What you give back should match the entries below character for character.

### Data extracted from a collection

%%

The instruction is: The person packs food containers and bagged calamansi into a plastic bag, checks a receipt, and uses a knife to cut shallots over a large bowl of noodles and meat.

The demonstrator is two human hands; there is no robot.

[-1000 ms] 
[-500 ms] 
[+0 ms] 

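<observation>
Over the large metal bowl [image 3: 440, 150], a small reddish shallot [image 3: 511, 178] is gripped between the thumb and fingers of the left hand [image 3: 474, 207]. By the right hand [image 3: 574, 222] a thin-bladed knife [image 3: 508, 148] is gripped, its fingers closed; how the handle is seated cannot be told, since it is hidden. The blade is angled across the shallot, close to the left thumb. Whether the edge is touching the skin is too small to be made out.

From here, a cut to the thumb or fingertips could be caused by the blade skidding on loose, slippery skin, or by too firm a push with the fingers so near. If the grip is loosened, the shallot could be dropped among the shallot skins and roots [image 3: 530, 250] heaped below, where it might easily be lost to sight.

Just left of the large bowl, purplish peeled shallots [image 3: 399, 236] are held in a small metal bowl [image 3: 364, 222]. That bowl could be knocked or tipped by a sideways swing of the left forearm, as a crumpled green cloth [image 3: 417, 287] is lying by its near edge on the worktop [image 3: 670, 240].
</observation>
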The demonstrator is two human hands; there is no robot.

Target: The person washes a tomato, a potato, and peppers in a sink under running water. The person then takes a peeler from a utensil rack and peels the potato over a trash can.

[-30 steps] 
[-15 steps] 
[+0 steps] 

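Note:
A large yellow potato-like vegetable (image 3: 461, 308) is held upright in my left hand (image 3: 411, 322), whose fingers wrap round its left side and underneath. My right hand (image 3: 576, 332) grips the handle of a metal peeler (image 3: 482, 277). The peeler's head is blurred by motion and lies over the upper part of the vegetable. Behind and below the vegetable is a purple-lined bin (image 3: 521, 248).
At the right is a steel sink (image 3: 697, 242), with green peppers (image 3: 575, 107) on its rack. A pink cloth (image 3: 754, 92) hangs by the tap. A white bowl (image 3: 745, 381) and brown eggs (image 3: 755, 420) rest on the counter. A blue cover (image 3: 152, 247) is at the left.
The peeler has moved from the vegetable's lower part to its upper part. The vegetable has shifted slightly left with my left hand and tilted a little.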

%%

### Answer
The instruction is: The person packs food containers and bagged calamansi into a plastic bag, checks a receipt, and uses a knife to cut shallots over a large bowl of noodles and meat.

The demonstrator is two human hands; there is no robot.

[-1000 ms] 
[-500 ms] 
[+0 ms] 

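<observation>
Over the large metal bowl [image 3: 440, 150], a small reddish shallot [image 3: 511, 178] is gripped between the thumb and fingers of the left hand [image 3: 474, 207]. By the right hand [image 3: 574, 222] a thin-bladed knife [image 3: 508, 148] is gripped, its fingers closed; how the handle is seated cannot be told, since it is hidden. The blade is angled across the shallot, close to the left thumb. Whether the edge is touching the skin is too small to be made out.

From here, a cut to the thumb or fingertips could be caused by the blade skidding on loose, slippery skin, or by too firm a push with the fingers so near. If the grip is loosened, the shallot could be dropped among the shallot skins and roots [image 3: 530, 250] heaped below, where it might easily be lost to sight.

Just left of the large bowl, purplish peeled shallots [image 3: 399, 236] are held in a small metal bowl [image 3: 364, 222]. That bowl could be knocked or tipped by a sideways swing of the left forearm, as a crumpled green cloth [image 3: 417, 287] is lying by its near edge on the worktop [image 3: 670, 240].
</observation>
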The demonstrator is two human hands; there is no robot.

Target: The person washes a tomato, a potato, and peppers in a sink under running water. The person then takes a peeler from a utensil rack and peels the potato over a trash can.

[-30 steps] 
[-15 steps] 
[+0 steps] 

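Note:
A large yellow potato-like vegetable (image 3: 461, 308) is held upright in my left hand (image 3: 411, 322), whose fingers wrap round its left side and underneath. My right hand (image 3: 576, 332) grips the handle of a metal peeler (image 3: 482, 277). The peeler's head is blurred by motion and lies over the upper part of the vegetable. Behind and below the vegetable is a purple-lined bin (image 3: 521, 248).
At the right is a steel sink (image 3: 697, 242), with green peppers (image 3: 575, 107) on its rack. A pink cloth (image 3: 754, 92) hangs by the tap. A white bowl (image 3: 745, 381) and brown eggs (image 3: 755, 420) rest on the counter. A blue cover (image 3: 152, 247) is at the left.
The peeler has moved from the vegetable's lower part to its upper part. The vegetable has shifted slightly left with my left hand and tilted a little.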

Nothing more belongs to this exercise.